= Jean Paul Médaille =

Jean Paul Médaille, SJ (29 January 1618 - 15 May 1689) was a French Jesuit missionary.

== Jean Paul Médaille ==

Jean Paul Médaille was born on 29 January 1618 at Carcassonne, Department of Aude, France. He entered the Society of Jesus on 15 August 1640, and after completing his studies spent a number of years in the classroom, teaching both the lower and higher studies of the college courses and particularly, for the space of six years, philosophy.

Later he was applied to preaching, his life's work; to this he gave himself up almost exclusively for eighteen years, until advancing age forced him instead to take up directing sodalities and hearing confessions.

He was one of the number of missioners formed in the school of St. Francis Regis of the Society of Jesus, and spent years in the evangelization of Velay, Auvergne, Languedoc, and Aveyron.

According to the Encyclopedia of Canada, on 15 October 1650, Medaille introduced the first Sisters of St. Joseph to the Bishop of Le Puy. While the Catholic Encyclopedia (1911) and the Encyclopedia of Canada attribute the founding of the Sisters of St. Joseph to Médaille, other sources identify his older brother Jean Pierre Médaille (1610-1669) as founder of the order.

Médaille died at Auch in 1689.

==Jean-Pierre Médaille==
Jean-Pierre Médaille was born in Carcassonne, France on 6 October 1610 to Phelippe d’Estévéril and Jean Médaille. His father was King Louis XIII’s lawyer. The family lived in fairly comfortable circumstances and were deeply religious. He had two brothers: Jean-Paul, born in 1618, who later became a Jesuit missionary, and Jean, who inherited his father’s position and became a prominent attorney.

At age 13, Jean Pierre attended classes at the newly founded Jesuit College in Carcassonne.
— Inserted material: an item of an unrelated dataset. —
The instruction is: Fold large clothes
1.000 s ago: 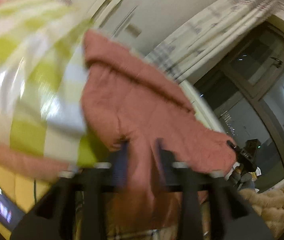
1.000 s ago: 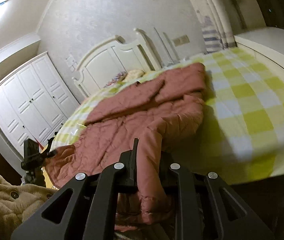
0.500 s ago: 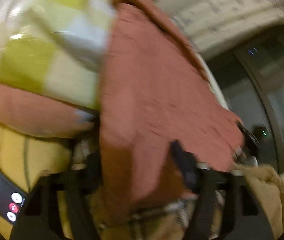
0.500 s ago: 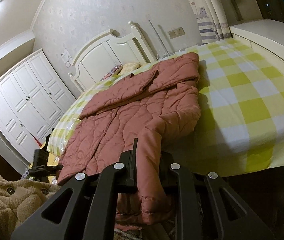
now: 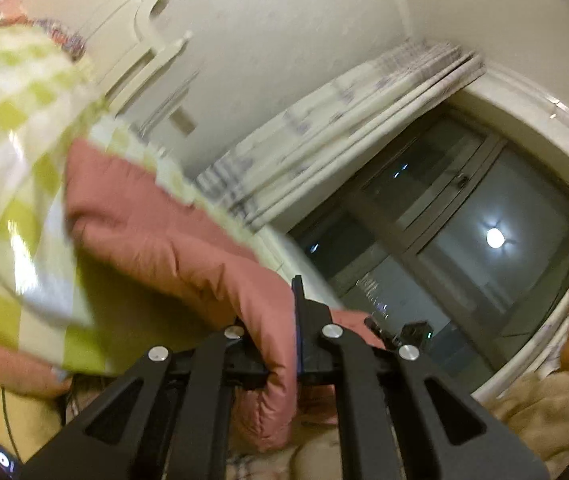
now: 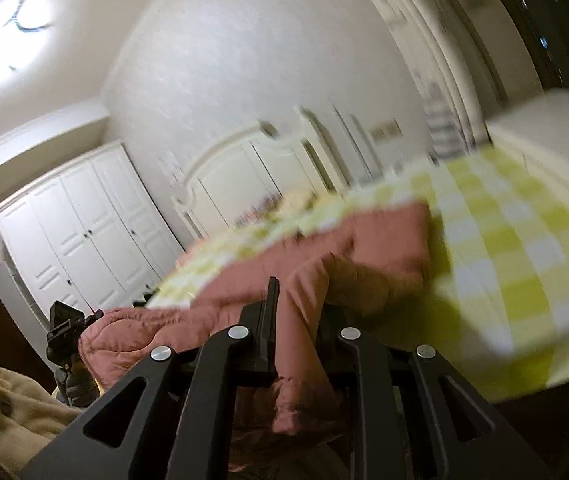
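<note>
Bedroom walls in cream ring a bed (image 6: pixel 524 264) spread with a yellow-and-white checked sheet, and both views are smeared by blur.

Nearest in the left wrist view, the left gripper (image 5: pixel 284 344) is clamped on a fold of a quilted pink coat (image 5: pixel 172 240); the cloth is pinched between the jaws and hangs in a loop below them. Beige fleece clothing (image 5: pixel 544 412) of the person fills the lower right corner. From the grip, the coat runs up and left across the checked sheet. Just past the gripper's right side, a small black device (image 5: pixel 412 330) shows, too small to make out. Beyond lie a striped curtain (image 5: pixel 344 132) and a dark window (image 5: pixel 464 248) with a round light reflected in it.

In the right wrist view, the right gripper (image 6: pixel 296 336) is likewise closed on the coat (image 6: pixel 364 248), a narrow sleeve-like strip passing between its jaws and bunching beneath them. Beige fleece (image 6: pixel 8 404) sits at the lower left. The rest of the coat spreads away over the bed, one end hanging off the near left edge beside a black camera on a stand (image 6: pixel 66 328). Farther back stand a white headboard (image 6: pixel 244 176) and a white wardrobe (image 6: pixel 84 224). A ceiling lamp (image 6: pixel 0 36) glows at upper left.
</note>
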A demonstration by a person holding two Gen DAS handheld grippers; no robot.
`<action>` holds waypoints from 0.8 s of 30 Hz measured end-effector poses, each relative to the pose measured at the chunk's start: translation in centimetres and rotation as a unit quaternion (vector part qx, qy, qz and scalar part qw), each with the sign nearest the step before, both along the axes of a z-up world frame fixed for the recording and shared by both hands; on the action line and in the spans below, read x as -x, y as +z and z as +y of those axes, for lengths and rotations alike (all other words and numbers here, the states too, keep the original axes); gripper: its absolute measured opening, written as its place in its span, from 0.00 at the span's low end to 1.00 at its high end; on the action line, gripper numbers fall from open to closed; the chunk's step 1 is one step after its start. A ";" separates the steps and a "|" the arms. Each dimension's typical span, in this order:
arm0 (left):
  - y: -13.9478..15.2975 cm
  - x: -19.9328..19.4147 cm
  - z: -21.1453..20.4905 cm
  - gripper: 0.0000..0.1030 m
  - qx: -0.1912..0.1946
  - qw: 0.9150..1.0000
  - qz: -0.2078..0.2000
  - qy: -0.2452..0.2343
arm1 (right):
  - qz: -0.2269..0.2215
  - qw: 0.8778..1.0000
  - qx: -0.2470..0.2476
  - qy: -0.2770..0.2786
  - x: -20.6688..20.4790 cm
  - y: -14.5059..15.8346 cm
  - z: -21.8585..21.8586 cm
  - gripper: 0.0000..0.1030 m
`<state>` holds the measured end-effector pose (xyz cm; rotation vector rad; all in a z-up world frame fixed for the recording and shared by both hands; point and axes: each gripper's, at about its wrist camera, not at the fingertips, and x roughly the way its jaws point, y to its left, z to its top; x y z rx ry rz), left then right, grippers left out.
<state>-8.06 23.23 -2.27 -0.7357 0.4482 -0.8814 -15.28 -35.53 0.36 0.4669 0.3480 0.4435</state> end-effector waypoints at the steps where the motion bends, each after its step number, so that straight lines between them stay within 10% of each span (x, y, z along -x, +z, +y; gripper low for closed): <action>1: 0.7 -0.1 0.6 0.07 0.009 1.000 -0.005 0.008 | -0.010 1.000 0.003 -0.001 0.0 0.8 0.1 0.18; 7: 3.6 -7.0 2.1 0.08 0.092 0.995 0.025 0.042 | -0.019 1.000 0.012 -0.015 -6.4 4.7 0.5 0.18; 12: 5.6 -19.6 0.9 0.11 0.031 0.991 0.077 0.108 | 0.069 0.996 0.018 -0.059 -21.6 5.4 0.1 0.18; 17: -1.0 -33.8 -1.0 0.38 -0.016 0.958 0.231 0.169 | 0.217 0.969 -0.009 -0.122 -35.1 -1.9 -1.9 0.24; 20: -6.6 -36.6 -1.1 0.52 -0.015 0.938 0.289 0.191 | 0.278 0.950 -0.078 -0.116 -37.8 -7.9 -2.9 0.49; 24: -7.7 -35.7 -1.1 0.58 -0.012 0.948 0.247 0.202 | 0.225 0.959 -0.142 -0.094 -36.9 -10.4 -4.1 0.82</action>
Shortly before his 16th birthday he entered the Society of Jesus in Toulouse, where he met St. Jean-Francois Regis. He taught for a while in Carcassonne before returning to Toulouse to study theology. He was ordained in 1637 at the age of 27. Fr. Jean-Pierre served as Assistant to the Rector of the Jesuit College in Aurillac before returning to Toulouse, where he met Father Noël Chabanel, S.J. shared this year of spiritual renewal and enrichment with him. Father Noël was missioned to Canada at the end of this year. Noel was later killed while on assignment and is one of the Canadian Martyrs.
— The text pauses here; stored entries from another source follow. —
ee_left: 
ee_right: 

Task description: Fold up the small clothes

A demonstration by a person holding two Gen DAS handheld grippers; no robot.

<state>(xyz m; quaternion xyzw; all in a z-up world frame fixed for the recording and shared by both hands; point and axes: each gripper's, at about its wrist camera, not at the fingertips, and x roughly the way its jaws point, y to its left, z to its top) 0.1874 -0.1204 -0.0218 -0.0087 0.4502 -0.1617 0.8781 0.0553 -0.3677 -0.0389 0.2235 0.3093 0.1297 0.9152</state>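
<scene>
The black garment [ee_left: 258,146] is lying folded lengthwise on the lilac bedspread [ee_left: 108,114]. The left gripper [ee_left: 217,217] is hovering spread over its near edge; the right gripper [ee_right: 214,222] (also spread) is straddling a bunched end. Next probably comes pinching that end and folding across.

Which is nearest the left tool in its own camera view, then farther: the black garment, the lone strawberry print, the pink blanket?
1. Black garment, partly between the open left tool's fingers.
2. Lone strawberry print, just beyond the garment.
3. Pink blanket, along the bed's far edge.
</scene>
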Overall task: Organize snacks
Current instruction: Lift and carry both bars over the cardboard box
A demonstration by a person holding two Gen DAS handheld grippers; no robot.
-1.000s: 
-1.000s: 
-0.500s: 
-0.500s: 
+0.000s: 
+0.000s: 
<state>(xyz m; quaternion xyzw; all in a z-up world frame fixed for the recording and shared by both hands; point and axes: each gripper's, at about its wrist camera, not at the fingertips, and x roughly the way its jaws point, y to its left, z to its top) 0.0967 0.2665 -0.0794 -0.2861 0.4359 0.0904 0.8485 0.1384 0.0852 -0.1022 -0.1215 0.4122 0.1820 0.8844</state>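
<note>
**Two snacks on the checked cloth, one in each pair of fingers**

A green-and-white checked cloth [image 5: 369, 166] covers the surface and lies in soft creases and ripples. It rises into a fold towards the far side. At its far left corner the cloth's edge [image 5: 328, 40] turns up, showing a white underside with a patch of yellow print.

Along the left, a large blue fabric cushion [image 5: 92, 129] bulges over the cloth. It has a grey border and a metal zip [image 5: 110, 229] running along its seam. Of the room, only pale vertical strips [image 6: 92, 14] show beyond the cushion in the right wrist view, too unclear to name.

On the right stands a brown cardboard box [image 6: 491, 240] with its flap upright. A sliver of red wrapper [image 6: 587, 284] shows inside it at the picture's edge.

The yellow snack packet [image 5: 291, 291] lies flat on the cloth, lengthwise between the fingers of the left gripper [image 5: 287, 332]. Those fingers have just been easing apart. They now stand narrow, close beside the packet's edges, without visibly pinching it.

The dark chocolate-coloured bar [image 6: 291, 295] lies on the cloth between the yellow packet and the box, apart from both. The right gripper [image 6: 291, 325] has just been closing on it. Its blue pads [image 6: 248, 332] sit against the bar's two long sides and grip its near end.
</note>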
In 1645, Father Jean-Pierre was assigned to preach parish missions. It was during these missionary tours that he encountered several young single women and widows who confided in him their desire to consecrate their lives to God and the service of the people in need while living in the world.

In Le Puy-en-Velay, the Saint-Joseph hospice for orphans and widows was under the authority of Bishop Henri de Maupas. He had been a friend of Saints Vincent de Paul and Francis de Sales. Both of them had founded congregations of women engaging in apostolic works outside the cloister (a requirement for women religious at the time). Fr. Jean-Pierre approached the Bishop with a plan for women who wished to combine holiness of life with apostolic activity, and the Bishop responded favourably. Fr. Jean-Pierre founded the Congregation of the Sisters of St. Joseph in Le Puy, France, a congregation of nuns who should give themselves up wholly and unreservedly to all the spiritual and corporal works of mercy. The design of the congregation was based on the spirituality of the Society of Jesus. Bishop de Maupas, officially accepted the Congregation of the Sisters of St. Joseph giving them canonical status and the habit on 15 October 1650.

==Legacy==

Sacred Heart High School in Vineland, New Jersey, was founded by the Sisters of St. Joseph, and presents a "Jean Paul Medaille Award" in honor of their founder. Medaille University in Buffalo, New York, was named after him. Medaille University closed on August 31, 2023.